Source material:
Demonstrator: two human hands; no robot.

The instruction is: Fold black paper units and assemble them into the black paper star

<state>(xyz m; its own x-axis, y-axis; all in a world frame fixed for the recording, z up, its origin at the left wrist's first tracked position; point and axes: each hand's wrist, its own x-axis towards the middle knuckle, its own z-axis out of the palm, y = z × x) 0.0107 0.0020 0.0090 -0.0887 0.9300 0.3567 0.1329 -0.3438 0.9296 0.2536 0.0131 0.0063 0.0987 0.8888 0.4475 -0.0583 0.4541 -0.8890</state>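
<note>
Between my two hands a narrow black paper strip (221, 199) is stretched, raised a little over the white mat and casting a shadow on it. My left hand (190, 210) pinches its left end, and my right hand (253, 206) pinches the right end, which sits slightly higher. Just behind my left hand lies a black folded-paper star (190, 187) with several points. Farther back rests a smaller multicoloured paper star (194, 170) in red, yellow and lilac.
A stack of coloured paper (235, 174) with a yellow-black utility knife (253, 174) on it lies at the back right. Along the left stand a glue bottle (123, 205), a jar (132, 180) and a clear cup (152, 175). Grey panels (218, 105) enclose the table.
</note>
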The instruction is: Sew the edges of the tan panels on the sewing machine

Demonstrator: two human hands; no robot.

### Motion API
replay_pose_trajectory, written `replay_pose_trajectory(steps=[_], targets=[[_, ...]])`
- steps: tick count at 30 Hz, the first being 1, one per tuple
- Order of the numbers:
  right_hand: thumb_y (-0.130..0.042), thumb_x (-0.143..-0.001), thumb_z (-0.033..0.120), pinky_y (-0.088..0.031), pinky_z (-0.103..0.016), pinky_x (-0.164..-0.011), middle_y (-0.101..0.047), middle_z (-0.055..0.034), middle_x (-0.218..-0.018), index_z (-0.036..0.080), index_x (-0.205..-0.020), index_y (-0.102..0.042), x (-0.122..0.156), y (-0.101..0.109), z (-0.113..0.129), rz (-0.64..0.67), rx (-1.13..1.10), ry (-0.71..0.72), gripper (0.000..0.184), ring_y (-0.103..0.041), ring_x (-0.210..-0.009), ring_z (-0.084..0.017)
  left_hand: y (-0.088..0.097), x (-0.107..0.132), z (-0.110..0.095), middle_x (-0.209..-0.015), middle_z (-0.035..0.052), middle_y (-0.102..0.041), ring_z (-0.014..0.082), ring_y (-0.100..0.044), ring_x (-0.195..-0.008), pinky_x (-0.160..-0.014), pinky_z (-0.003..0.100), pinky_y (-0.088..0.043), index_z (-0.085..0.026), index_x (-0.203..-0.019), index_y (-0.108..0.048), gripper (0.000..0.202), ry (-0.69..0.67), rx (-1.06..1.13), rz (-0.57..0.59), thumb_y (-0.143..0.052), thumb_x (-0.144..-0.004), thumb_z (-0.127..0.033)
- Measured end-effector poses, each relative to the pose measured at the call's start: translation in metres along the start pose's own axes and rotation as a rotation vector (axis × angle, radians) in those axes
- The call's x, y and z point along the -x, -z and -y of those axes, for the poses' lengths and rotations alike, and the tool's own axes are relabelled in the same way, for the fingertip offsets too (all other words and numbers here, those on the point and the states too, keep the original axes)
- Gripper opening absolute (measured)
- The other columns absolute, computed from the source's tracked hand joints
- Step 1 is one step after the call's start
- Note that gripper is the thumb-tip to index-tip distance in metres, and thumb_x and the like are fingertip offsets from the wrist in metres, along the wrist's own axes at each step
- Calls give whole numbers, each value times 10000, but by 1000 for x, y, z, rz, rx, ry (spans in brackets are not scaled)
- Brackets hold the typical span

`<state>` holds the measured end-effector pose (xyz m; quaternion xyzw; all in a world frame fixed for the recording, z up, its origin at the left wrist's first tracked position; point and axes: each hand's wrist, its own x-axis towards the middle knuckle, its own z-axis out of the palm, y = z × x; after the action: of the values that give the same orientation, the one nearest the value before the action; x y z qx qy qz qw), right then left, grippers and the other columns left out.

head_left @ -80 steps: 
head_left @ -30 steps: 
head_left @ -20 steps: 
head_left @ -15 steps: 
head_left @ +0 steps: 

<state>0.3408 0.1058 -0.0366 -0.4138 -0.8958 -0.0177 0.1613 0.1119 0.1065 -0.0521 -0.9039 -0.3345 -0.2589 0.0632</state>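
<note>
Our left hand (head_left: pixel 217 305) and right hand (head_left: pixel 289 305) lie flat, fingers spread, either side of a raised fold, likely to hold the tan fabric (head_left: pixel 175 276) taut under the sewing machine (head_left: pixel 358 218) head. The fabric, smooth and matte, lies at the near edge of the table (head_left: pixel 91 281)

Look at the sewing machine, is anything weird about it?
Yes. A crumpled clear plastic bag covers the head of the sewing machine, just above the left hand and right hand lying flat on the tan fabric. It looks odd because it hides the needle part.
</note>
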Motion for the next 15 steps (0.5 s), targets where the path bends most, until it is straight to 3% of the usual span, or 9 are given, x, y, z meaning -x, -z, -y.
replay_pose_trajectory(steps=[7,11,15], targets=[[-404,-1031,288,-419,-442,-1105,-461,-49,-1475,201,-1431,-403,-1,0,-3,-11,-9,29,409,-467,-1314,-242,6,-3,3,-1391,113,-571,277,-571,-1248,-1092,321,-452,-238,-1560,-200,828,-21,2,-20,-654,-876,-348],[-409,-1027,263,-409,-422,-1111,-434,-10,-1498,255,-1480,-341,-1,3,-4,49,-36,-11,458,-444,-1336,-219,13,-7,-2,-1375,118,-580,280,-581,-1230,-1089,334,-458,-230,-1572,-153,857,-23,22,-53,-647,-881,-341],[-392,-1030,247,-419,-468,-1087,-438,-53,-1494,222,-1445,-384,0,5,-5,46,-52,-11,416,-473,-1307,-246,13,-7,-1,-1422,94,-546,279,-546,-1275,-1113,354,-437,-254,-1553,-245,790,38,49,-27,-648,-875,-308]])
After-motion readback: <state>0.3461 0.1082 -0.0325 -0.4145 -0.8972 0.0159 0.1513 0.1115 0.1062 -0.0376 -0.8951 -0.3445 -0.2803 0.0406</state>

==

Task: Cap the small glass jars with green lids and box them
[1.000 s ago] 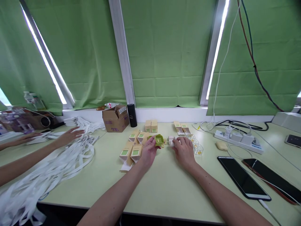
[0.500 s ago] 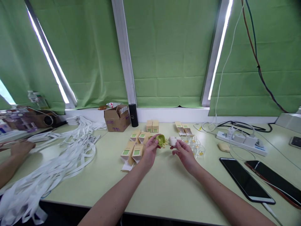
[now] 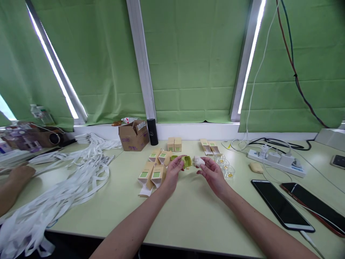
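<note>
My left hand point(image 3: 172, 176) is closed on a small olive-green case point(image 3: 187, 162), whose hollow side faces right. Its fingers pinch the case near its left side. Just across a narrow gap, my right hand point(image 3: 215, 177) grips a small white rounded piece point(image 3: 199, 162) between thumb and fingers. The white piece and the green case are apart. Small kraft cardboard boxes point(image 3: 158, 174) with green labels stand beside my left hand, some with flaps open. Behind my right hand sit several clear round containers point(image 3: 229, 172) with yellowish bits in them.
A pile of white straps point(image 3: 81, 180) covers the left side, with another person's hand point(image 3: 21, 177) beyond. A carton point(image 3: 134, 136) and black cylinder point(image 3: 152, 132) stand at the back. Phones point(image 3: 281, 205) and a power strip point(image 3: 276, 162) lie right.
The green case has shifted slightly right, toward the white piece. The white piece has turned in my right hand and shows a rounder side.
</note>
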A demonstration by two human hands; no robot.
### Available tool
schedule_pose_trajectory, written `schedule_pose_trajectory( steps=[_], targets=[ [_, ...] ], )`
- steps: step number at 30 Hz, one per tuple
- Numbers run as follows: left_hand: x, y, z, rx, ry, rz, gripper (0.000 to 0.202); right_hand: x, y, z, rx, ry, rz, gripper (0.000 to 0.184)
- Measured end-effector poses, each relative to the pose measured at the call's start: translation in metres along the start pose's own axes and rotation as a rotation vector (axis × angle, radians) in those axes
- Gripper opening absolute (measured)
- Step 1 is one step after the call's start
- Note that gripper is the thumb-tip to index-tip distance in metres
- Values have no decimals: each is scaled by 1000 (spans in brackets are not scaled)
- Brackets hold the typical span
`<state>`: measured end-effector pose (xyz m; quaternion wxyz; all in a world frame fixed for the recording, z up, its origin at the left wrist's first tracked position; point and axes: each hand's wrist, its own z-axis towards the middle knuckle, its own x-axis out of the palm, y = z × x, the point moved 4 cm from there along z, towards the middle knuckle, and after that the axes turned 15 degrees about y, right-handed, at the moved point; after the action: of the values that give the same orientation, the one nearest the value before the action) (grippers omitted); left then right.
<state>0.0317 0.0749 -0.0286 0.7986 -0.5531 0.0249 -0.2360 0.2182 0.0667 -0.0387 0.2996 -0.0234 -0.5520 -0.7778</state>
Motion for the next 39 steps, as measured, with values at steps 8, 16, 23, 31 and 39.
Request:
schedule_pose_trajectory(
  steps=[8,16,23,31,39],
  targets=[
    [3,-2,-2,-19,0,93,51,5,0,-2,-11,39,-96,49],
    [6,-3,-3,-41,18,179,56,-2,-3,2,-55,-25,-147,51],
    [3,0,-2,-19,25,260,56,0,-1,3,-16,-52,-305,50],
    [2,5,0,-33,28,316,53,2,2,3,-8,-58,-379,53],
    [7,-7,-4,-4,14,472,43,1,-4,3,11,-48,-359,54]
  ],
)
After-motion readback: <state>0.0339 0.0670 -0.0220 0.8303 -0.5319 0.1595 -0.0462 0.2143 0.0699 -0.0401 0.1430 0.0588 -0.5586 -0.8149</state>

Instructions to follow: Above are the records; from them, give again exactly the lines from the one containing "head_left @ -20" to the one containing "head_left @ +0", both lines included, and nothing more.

Task response:
head_left @ -20 steps: 
head_left @ -15 steps: 
head_left @ +0 steps: 

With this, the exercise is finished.